Lesson one: Moneyball still works
Perhaps Wharton’s most surprising finding was that there was a smaller correlation between spending and winning in deep-pocketed baseball than in cap-bound hockey. While many teams have co-opted A’s GM Billy Beane’s Moneyball strategy, other market inefficiencies linger, like player development and pre-arbitration deal-making. “The Rays are a great model,” says one GM about the low-budget team that has averaged 92 wins the past four seasons. “It’s much more difficult to sustain success with a smaller payroll, but if you put the right parts together, you can have a three- to-five-year run.”
Lesson two: EPL rewards spenders
Nothing stood out to the Wharton professors like this English Premier League truism: “If you can’t pay, you can’t compete.”
The coveted top four spots in the Premier League standings belonged to the top spenders in six of the 10 years studied. With no cap on players or teams, the war chests of Arsenal, Chelsea, Liverpool, Manchester City and Manchester United create a vast disparity between themselves and the other 15 clubs.

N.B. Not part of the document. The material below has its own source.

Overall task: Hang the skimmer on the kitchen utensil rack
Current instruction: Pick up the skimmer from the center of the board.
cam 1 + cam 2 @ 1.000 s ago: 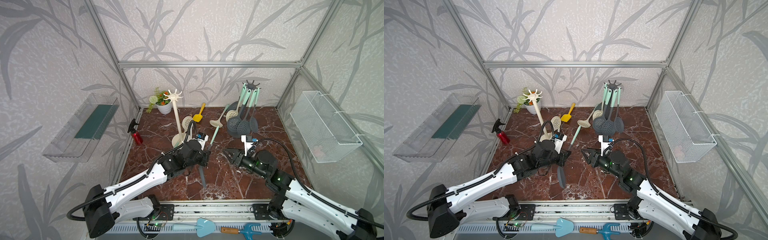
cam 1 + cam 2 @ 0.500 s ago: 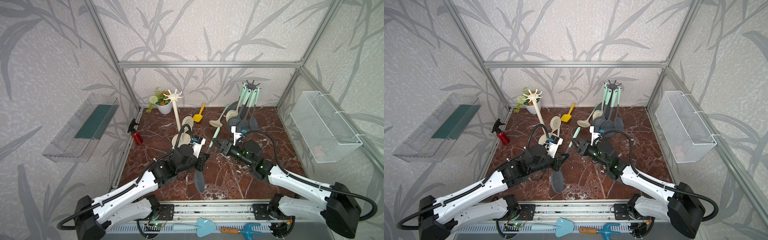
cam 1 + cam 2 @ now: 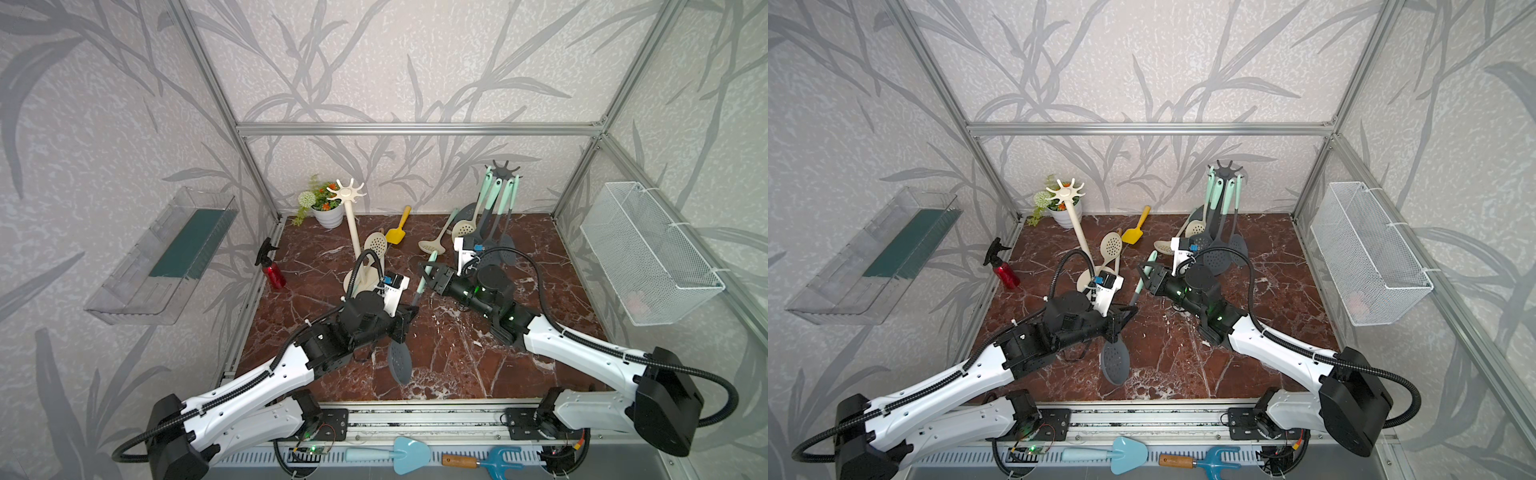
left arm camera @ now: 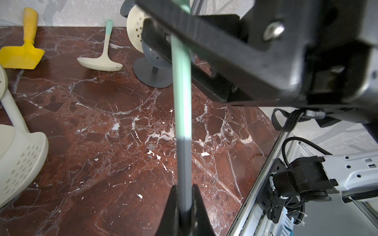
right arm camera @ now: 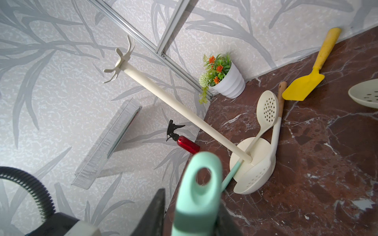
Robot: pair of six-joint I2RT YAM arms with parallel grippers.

This strong correlation between salary and success (and a long season that mitigates the randomness seen in low-scoring tourney upsets) also led the researchers to conclude that team performance is actually easier to project in soccer than in the other sports.

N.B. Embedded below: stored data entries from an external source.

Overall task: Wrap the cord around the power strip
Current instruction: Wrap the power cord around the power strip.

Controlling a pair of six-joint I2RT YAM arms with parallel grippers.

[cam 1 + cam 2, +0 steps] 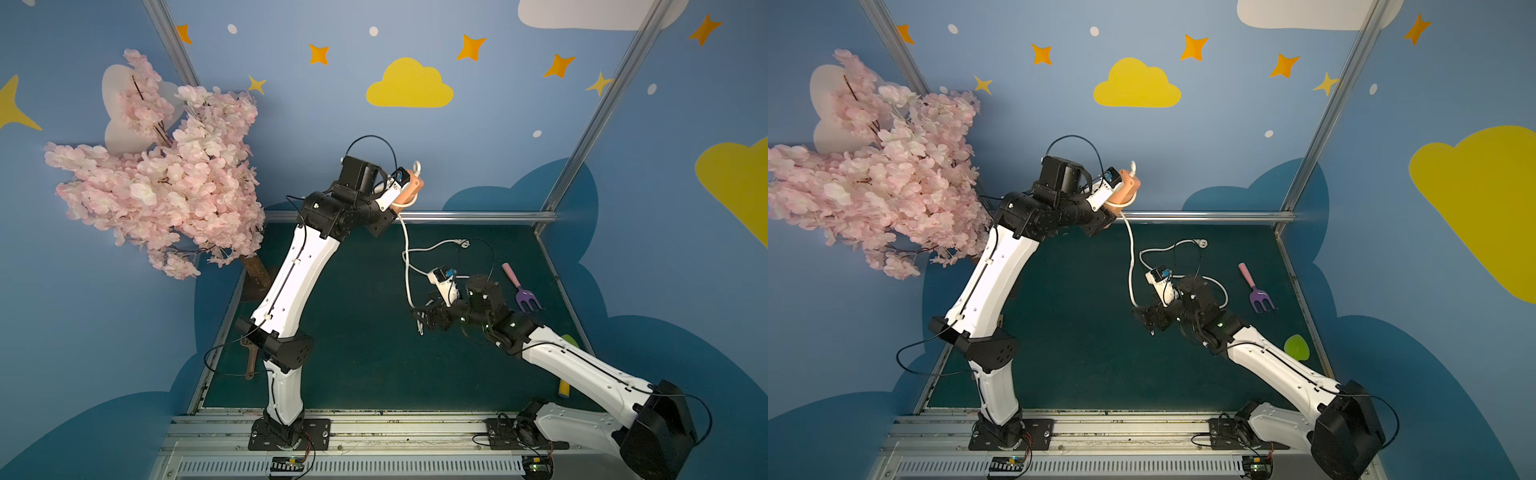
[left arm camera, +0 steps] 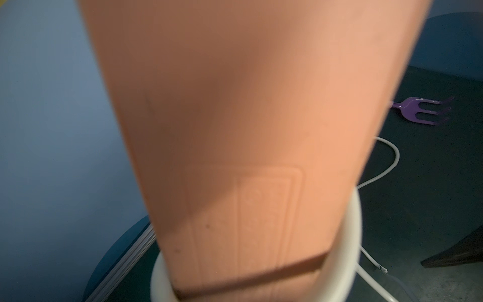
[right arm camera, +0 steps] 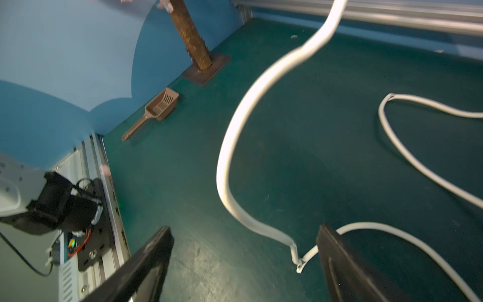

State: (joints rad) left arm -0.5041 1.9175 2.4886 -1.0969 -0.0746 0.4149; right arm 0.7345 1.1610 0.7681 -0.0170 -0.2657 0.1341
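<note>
My left gripper is raised high near the back wall and shut on the salmon-orange power strip. In the left wrist view the power strip fills the frame and hides the fingers. A turn of the white cord loops round its end. The cord hangs down from there to the green mat. It loops back to its round plug, which lies on the mat. My right gripper is low over the mat and open. A kinked bend of the cord sits between its fingers, close to one finger and unclamped.
A purple toy fork with a pink handle lies right of the right arm. A brown scoop lies by the left wall near the blossom tree's trunk. A green leaf shape lies by the right edge. A metal rail bounds the back.
</note>
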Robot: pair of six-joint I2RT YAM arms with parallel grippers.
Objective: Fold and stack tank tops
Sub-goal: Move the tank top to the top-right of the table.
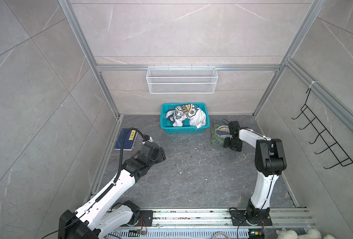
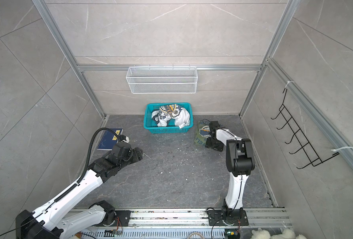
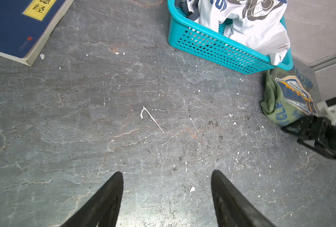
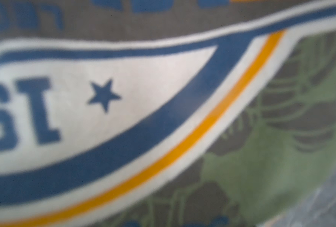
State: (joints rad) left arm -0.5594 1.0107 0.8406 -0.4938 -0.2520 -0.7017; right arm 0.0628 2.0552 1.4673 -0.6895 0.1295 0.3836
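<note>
Two tank tops: white tank top crumpled in the basket at 12 o'clock; olive tank top folded, badge up, on the desk at 1 o'clock. Left end effector and right end effector gape wide.

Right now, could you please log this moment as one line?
green tank top: folded; white tank top: in basket; left jaws: open; right jaws: open

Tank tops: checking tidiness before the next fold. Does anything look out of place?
The white tank top lies crumpled in the teal basket, one corner draped over its rim. The olive green tank top sits loosely folded beside it. White flecks litter the table.
</note>
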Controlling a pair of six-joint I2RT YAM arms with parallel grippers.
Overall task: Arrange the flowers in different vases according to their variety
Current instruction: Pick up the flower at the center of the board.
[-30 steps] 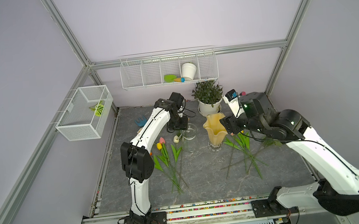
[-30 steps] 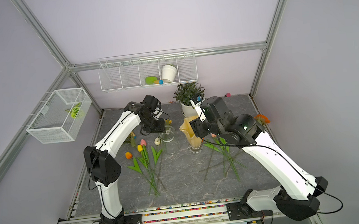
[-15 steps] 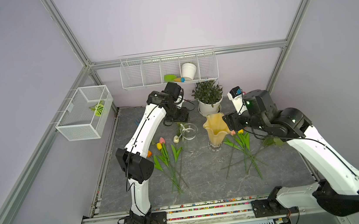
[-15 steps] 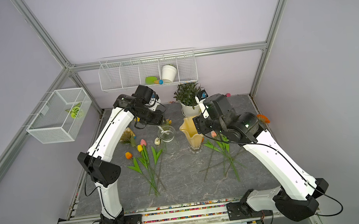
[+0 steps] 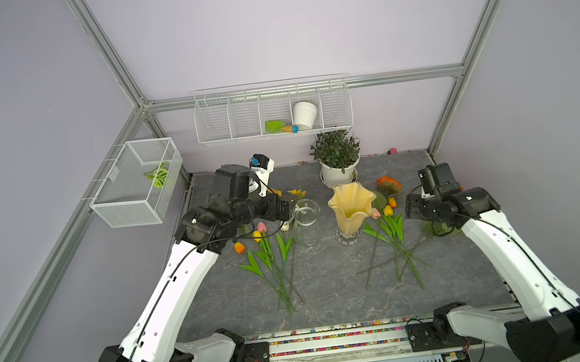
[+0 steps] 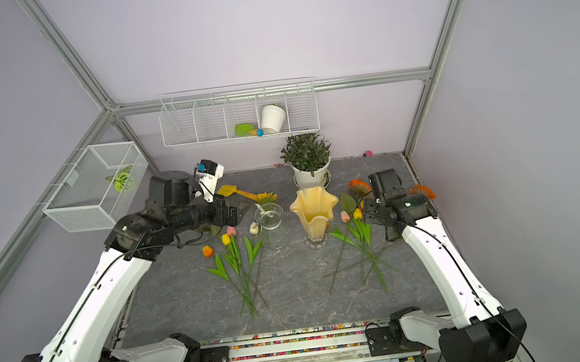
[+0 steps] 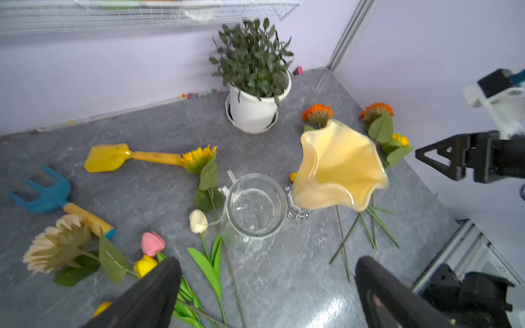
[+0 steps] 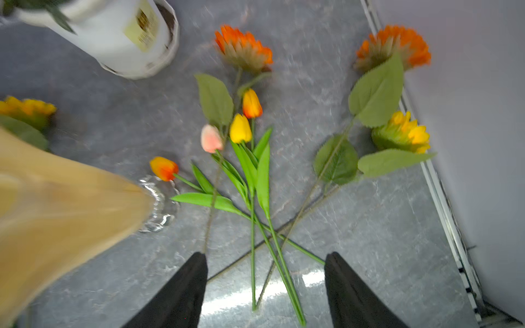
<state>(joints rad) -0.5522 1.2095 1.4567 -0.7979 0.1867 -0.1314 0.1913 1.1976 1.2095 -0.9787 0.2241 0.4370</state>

Lesson three: A lot of spending goes a little way in the NFL
Unlike world football, the NFL shows an extremely weak correlation between spending and winning: There’s no formula, and the best talent has been hard to pay for. Increasing team payroll by 10 percent yields just a quarter of a win. Spending it on offense nets only 7.9 extra points per season; on defense, it nets 2.2 fewer points allowed.

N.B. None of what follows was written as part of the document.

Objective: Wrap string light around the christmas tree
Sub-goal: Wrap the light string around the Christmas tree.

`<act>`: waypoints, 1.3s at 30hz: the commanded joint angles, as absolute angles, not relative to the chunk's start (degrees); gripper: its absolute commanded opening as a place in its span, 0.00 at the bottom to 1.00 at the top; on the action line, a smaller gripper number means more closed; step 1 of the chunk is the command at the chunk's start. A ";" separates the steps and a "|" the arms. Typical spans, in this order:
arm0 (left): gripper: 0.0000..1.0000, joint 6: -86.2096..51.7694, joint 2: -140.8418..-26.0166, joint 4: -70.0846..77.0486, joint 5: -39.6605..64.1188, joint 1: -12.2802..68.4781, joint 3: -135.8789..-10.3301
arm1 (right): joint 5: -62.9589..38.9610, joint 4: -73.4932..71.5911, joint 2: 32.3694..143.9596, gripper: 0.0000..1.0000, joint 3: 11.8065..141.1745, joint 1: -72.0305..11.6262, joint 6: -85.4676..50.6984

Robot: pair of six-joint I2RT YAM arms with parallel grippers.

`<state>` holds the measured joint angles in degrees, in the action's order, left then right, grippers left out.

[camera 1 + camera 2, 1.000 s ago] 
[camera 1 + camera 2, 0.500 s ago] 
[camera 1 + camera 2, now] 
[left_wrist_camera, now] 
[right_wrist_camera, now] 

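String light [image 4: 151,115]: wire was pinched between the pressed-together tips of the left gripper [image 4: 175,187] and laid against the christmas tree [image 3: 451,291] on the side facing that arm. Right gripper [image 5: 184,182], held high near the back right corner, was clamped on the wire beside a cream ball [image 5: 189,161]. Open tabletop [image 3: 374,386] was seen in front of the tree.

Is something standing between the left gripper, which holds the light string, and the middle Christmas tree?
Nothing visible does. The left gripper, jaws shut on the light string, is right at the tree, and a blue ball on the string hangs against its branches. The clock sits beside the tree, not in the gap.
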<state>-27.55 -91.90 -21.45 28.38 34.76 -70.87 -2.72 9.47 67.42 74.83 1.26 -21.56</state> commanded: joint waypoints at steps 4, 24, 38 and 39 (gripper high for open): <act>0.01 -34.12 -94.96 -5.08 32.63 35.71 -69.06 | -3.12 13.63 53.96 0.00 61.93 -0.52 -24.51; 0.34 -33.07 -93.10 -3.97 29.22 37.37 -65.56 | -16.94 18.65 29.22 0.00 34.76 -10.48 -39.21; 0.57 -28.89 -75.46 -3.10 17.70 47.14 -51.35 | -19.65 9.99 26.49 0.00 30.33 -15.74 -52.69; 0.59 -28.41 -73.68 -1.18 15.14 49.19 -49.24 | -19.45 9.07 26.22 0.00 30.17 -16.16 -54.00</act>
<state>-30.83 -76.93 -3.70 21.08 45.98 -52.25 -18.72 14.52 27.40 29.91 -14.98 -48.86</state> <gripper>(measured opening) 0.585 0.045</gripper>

Throw your money at quarterbacks or cornerbacks, linebackers or left tackles. It doesn’t much matter. Wharton found that dedicating more payroll at any one position proved statistically insignificant to winning. And salary isn’t indicative of performance. Rams QB Sam Bradford made $26.8 million last season, including bonuses; Giants QB Eli Manning made $9 million. Manning and his team were just slightly better.
Vikings GM Rick Spielman says he isn’t shocked by those results. In the other sports, especially baseball, star pitchers or power hitters can dominate individual matchups. Football relies more on coordinating the efforts of everyone on the field. “All 11 guys have to work together as one on every snap,” Spielman says.
Plus, more than in any other sport, the frequency and randomness of injuries can destroy even the best-built teams and throw off any slight relationship between salary and success. Put another way, when you’re down to your backup QB, that’s a problem no amount of money can solve.